• _PROBLEM_:
Wherever the string "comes" appears in the listing, copy that line.

════

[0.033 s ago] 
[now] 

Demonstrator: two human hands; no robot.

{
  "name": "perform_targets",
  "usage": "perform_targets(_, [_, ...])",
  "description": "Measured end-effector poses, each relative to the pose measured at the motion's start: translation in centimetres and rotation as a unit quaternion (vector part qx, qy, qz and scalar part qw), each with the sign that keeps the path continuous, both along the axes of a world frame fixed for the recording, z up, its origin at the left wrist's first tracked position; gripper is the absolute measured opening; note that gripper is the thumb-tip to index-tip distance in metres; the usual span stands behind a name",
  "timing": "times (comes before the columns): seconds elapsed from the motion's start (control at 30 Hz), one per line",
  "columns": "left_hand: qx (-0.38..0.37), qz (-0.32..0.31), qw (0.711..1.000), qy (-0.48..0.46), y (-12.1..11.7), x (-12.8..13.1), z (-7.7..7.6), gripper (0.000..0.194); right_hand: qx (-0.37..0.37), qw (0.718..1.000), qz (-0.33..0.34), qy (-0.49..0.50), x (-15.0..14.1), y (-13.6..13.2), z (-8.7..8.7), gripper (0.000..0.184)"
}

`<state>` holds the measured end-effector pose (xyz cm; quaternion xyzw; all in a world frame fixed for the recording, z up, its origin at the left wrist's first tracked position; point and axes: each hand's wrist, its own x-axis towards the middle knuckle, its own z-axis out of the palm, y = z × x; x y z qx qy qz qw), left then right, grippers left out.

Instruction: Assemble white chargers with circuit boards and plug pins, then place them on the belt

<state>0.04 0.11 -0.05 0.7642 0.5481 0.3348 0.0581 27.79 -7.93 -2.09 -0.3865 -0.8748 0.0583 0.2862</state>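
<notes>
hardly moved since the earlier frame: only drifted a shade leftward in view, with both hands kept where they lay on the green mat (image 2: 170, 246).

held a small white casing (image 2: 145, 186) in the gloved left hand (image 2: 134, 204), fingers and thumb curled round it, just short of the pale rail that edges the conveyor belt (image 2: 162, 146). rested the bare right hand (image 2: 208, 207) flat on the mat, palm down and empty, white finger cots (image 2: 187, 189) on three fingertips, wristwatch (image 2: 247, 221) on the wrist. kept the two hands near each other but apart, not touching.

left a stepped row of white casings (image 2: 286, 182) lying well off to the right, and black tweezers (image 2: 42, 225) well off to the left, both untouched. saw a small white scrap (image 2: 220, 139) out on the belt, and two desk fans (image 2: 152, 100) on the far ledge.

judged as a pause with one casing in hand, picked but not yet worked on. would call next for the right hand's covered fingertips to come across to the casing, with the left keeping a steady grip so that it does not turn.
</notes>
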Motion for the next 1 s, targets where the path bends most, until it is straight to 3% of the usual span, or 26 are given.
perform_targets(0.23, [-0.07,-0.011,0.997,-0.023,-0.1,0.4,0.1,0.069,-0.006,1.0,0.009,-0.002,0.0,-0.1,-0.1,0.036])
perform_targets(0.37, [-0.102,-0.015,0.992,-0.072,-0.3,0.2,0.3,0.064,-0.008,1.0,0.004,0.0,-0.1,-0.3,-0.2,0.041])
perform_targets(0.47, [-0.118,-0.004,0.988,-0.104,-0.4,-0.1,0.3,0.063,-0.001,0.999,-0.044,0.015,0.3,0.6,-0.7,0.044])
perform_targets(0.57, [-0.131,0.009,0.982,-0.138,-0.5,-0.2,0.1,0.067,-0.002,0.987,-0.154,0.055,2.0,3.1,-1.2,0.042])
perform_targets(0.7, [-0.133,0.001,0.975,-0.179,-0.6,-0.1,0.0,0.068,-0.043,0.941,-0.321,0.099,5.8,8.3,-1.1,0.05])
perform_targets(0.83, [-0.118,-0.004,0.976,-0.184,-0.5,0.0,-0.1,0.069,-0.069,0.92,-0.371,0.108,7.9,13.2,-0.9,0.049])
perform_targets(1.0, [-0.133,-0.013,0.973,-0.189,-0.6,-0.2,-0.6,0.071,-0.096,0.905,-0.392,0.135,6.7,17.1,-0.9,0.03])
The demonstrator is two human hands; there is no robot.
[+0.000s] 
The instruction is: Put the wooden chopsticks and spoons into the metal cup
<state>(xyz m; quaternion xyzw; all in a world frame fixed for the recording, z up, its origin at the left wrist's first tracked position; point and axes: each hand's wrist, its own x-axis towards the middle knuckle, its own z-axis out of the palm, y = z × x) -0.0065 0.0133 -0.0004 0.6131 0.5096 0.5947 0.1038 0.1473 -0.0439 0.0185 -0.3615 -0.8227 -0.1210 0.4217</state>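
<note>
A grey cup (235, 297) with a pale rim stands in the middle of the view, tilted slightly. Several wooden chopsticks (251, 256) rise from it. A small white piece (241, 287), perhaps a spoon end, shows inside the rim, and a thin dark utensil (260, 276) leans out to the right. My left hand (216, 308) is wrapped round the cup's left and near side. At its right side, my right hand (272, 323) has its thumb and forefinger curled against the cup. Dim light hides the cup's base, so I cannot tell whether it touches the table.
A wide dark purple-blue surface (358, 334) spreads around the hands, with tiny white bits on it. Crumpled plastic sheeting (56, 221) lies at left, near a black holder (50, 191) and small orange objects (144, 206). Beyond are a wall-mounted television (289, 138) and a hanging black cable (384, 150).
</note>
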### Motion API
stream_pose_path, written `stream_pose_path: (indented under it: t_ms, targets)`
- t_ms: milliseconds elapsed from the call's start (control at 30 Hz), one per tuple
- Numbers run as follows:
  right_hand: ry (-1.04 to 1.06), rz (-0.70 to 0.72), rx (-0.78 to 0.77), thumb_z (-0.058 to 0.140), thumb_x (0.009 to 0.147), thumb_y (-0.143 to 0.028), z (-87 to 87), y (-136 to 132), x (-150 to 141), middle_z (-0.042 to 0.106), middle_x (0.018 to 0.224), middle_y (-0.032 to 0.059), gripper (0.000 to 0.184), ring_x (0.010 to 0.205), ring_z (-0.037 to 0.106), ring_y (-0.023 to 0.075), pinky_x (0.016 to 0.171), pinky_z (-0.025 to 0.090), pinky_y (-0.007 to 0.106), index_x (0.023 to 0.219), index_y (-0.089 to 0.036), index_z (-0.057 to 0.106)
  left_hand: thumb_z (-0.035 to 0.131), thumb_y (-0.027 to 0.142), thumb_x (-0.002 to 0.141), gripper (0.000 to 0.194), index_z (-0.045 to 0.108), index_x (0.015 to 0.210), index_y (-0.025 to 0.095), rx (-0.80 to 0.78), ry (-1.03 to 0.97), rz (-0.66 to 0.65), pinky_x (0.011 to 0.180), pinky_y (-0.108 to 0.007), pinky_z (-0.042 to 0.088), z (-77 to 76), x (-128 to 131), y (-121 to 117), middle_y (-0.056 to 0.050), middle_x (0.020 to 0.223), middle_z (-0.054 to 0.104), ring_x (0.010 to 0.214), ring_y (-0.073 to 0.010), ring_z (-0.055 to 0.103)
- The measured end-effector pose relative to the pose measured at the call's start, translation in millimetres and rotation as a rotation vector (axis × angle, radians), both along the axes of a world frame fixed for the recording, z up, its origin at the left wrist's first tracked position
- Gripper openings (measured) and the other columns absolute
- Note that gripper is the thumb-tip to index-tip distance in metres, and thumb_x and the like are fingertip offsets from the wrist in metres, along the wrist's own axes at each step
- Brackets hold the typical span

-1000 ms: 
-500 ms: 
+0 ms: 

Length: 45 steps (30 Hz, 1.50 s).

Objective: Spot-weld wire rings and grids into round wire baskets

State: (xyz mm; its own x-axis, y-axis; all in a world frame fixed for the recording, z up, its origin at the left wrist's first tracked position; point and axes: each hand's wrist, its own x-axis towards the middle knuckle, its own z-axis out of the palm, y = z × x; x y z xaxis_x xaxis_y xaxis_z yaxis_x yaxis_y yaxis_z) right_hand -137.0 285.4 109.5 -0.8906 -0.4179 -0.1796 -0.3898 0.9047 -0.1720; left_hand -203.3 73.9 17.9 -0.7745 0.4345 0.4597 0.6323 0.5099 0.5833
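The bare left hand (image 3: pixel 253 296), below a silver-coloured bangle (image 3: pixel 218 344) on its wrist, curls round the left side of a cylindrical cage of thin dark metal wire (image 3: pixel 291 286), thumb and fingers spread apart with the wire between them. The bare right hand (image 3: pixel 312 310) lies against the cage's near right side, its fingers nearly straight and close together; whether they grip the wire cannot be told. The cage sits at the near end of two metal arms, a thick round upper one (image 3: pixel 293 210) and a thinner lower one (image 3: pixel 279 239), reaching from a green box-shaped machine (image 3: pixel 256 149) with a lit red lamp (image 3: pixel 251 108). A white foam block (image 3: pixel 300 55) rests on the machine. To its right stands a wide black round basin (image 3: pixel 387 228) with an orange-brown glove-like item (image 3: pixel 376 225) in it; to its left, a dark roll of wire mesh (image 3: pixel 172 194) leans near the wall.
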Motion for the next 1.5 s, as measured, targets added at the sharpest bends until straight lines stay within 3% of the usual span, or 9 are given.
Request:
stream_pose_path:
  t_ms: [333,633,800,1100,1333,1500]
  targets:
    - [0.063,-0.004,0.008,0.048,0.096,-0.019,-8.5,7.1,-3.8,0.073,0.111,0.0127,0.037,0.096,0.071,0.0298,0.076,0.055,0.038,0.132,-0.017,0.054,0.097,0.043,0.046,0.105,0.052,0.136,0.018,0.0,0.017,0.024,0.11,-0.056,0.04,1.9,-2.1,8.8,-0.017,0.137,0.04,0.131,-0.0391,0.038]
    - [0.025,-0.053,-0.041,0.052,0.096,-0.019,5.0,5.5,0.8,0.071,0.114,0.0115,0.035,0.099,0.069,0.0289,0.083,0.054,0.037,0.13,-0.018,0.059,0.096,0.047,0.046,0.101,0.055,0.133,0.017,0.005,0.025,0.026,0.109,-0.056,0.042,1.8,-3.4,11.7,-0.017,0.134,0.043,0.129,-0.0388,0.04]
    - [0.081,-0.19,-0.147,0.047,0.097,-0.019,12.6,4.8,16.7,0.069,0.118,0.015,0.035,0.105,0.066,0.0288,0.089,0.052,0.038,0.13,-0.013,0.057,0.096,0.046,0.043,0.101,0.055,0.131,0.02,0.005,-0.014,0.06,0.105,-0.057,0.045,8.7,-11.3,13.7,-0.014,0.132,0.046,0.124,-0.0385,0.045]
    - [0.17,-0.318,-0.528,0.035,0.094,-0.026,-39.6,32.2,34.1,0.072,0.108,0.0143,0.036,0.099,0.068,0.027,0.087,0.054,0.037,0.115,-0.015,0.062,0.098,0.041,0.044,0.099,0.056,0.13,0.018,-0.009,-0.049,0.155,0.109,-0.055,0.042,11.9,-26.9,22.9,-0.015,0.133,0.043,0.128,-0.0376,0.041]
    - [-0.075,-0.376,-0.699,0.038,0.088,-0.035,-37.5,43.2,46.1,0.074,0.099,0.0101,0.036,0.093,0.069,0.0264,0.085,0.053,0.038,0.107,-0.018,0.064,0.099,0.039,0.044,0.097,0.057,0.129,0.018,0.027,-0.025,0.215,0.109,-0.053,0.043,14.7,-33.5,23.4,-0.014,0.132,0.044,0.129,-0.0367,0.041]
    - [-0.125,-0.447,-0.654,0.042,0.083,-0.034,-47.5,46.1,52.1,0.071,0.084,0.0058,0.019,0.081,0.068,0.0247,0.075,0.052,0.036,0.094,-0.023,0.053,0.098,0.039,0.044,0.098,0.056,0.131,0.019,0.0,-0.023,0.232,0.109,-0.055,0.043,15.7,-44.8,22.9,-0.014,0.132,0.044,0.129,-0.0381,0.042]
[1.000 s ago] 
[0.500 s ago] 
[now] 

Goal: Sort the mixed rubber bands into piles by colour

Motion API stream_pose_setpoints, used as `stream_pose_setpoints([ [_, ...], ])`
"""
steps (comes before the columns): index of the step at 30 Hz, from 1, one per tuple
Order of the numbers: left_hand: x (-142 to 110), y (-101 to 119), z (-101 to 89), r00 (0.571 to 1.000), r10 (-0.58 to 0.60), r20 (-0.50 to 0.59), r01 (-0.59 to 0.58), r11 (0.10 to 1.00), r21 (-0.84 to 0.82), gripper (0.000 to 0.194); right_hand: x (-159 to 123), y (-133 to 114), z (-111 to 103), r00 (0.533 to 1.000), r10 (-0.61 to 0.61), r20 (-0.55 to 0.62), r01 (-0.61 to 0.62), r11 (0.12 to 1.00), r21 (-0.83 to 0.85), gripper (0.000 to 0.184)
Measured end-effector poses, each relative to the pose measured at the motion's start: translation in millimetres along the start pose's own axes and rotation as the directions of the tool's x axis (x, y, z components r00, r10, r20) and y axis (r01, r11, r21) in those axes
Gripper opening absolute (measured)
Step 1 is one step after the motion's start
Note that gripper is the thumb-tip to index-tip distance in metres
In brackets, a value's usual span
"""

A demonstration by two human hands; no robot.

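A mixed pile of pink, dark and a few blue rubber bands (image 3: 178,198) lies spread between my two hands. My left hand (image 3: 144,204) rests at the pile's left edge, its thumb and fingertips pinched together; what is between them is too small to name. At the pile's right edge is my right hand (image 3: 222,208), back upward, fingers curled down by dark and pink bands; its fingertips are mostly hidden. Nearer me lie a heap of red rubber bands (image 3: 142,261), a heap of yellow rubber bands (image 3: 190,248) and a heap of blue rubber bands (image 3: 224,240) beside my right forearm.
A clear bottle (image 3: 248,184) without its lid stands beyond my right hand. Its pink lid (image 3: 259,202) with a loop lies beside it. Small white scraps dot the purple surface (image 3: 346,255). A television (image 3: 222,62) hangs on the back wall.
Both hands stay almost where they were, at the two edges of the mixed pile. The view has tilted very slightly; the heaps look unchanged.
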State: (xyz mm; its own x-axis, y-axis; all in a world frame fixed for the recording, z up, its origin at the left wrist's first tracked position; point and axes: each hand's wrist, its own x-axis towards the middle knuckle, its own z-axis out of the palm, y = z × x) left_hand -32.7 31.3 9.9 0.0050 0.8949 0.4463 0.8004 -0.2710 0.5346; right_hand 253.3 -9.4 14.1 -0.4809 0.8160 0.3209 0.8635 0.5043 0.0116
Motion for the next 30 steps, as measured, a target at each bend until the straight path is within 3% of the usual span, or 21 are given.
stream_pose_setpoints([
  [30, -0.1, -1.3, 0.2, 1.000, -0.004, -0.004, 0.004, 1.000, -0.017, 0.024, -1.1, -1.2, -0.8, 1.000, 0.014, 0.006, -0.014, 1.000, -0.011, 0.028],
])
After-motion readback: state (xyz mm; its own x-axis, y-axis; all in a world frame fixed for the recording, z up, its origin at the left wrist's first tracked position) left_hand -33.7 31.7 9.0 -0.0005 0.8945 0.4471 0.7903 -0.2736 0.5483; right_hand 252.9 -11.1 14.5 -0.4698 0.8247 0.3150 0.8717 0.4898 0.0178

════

• _RESPONSE TO THIS EXERCISE_:
  "timing": "times (comes before the columns): seconds elapsed from the motion's start (control at 30 Hz), one per line",
steps (comes before the columns): index of the step at 30 Hz, from 1, one per tuple

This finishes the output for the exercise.